Freight on Rail Group (FORG) of Australia chair Dean Dalla Valle says the haulage of essential goods, supplies and commodities to depots, terminals and ports across the state is critical to help bolster the NSW economy and protect local jobs.
"Freeing up extra paths on Sydney’s rail network, notably for goods trains, is a smart, quick and cost-efficient way to help support and amplify critical freight activity in the economy," Dalla Valle adds.
"It means freight trains can access more paths during peak morning and afternoon periods, which normally would not be available, to better service the transport supply chain."
FORG notes that, typically, freight trains cannot operate on the Sydney rail network between the peak commuter periods of 6am-10am and 3pm-7pm.
Meanwhile, access is limited on both sides of these peak periods, resulting in only 10 hours of ‘non-peak’ access for freight trains.
Dalla Valle highlights that many daily freight train services have to weave through the busy Sydney network to deliver vital supplies, raw materials and commodities to destinations including the ports of Botany, Kembla and Newcastle.
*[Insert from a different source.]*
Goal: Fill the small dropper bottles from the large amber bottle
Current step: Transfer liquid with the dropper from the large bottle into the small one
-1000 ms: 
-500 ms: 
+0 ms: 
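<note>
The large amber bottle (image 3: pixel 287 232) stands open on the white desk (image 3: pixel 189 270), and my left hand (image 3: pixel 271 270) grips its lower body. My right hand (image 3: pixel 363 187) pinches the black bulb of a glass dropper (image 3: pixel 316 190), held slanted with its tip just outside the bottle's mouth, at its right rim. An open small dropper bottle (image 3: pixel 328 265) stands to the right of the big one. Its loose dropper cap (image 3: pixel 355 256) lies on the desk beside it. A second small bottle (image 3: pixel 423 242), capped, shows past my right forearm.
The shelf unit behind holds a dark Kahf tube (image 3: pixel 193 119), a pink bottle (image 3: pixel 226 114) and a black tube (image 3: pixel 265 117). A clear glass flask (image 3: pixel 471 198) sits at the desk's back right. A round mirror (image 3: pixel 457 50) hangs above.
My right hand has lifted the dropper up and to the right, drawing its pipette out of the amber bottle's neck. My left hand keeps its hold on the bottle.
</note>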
"For example, each day thousands of import and export shipping containers arriving or leaving Port Botany pass through key rail depots and terminals at Chullora, Enfield, Minto, Cooks River and Moorebank," he says.
"Similarly, goods trains running between Sydney and Melbourne, Brisbane and Perth have to be threaded through the Flemington rail junction – rail’s equivalent of passing through the eye of a national logistics needle.
"Likewise, grain originating from central west NSW to be converted into food and industrial ingredients like flour, starch and ethanol at Manildra Group’s Nowra facility is hauled via the Flemington junction to eventually join the South Coast-Illawarra railway line."
Not only a major fuel for light vehicles (E10), ethanol is the key ingredient of critically required hand sanitiser and Dalla Valle says every unit hauled is another unit delivered to critical domestic and international markets, helping to preserve Australian jobs and generate export revenue for both the state and nation.
"We are in the eye of a three-to-four generational event and not only do we have to help flatten the curve, we have to get ahead of the curve to sustain our economy," he adds.